→ Directions for this task:
For this exercise, repeat the listing below from its first line through the line containing "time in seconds", exactly as written.

→ Data below:
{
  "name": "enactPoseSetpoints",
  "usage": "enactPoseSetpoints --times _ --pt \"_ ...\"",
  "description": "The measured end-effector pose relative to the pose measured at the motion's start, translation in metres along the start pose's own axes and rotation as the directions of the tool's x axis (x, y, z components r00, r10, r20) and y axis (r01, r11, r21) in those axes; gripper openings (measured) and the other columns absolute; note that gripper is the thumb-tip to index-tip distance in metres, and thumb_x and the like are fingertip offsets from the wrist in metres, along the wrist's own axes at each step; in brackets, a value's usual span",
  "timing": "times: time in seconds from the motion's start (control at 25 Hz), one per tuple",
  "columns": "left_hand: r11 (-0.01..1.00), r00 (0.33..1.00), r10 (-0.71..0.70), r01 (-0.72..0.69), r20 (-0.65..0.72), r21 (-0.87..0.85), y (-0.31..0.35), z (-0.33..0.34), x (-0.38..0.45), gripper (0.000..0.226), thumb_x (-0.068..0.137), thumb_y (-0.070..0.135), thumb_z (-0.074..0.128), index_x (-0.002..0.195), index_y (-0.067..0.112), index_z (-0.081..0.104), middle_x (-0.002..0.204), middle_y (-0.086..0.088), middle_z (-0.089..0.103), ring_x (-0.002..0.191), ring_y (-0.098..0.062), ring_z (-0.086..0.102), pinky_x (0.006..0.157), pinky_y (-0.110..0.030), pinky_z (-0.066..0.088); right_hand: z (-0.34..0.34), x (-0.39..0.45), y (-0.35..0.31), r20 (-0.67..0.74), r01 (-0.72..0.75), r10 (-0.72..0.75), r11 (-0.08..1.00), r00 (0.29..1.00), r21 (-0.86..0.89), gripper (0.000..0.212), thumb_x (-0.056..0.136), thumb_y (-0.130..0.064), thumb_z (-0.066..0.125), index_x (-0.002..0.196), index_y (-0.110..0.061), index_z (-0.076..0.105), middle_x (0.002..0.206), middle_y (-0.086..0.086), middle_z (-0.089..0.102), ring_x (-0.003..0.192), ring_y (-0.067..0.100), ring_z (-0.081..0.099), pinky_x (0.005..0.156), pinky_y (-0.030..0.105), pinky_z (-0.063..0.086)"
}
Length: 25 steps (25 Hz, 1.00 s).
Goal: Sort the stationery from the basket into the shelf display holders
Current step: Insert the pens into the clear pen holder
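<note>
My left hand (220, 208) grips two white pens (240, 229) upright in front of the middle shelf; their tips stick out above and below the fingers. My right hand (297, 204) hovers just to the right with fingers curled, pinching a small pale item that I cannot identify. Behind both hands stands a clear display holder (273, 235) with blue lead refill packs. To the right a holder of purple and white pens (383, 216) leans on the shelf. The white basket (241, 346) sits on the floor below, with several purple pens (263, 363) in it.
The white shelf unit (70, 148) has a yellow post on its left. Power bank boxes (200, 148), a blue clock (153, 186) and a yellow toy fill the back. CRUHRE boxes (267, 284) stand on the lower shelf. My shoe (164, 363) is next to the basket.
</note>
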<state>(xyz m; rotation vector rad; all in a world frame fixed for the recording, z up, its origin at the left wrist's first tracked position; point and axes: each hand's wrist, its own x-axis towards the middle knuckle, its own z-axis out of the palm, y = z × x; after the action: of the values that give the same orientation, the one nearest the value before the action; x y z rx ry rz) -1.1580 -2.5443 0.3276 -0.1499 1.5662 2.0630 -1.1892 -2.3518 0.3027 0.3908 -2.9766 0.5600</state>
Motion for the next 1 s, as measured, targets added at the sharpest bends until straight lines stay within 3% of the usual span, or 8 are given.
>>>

→ Finished exercise:
{
  "name": "enactPoseSetpoints",
  "usage": "enactPoseSetpoints --times _ --pt \"_ ...\"",
  "description": "The measured end-effector pose relative to the pose measured at the motion's start, translation in metres along the start pose's own axes and rotation as the directions of the tool's x axis (x, y, z components r00, r10, r20) and y axis (r01, r11, r21) in those axes; gripper openings (measured) and the other columns absolute; note that gripper is the thumb-tip to index-tip distance in metres, and thumb_x and the like are fingertip offsets from the wrist in metres, along the wrist's own axes at each step; in brackets, a value's usual span",
  "timing": "times: time in seconds from the motion's start (control at 25 Hz), one per tuple",

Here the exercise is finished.